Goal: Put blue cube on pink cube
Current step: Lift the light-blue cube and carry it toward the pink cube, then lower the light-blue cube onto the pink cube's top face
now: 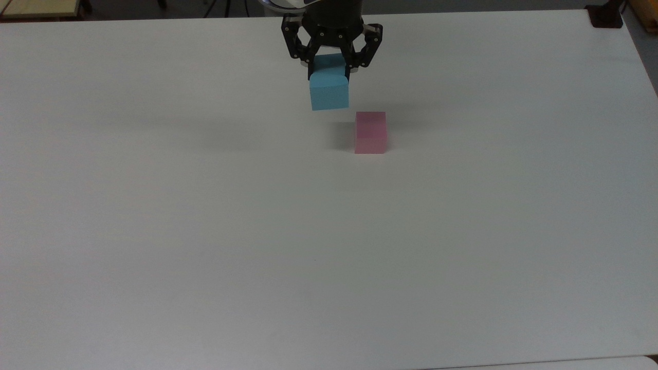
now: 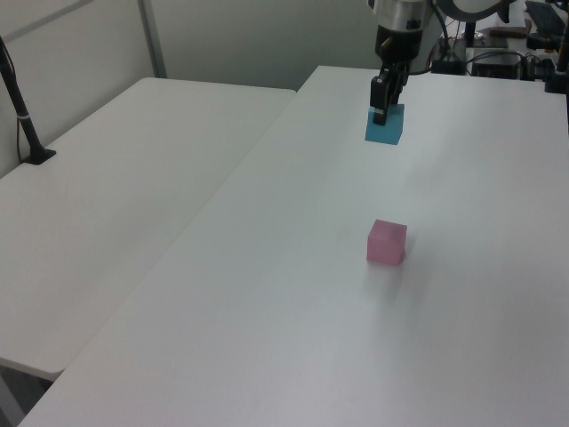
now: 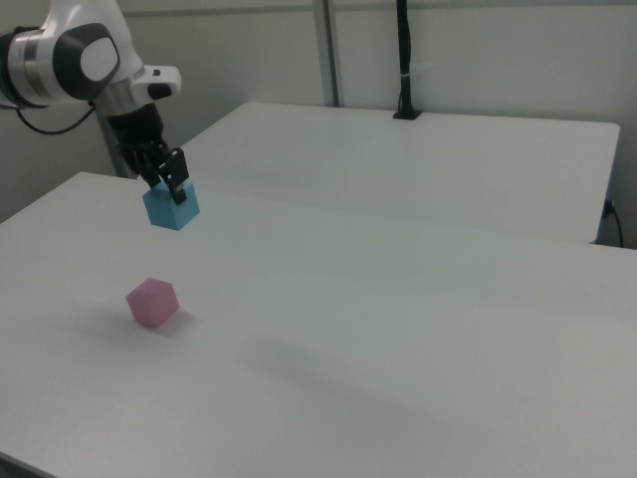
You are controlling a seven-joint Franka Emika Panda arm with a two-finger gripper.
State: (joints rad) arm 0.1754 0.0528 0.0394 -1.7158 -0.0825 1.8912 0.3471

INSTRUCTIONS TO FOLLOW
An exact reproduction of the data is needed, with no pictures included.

RESULT
Goal: Put blue cube on pink cube
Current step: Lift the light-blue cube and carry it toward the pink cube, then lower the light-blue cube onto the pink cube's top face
now: 
now: 
now: 
You are controlling a seven-joint Franka Emika Panda arm with a two-finger gripper.
State: (joints rad) arm 0.1754 0.0528 0.0394 -1.7158 -0.0825 1.8912 0.3471

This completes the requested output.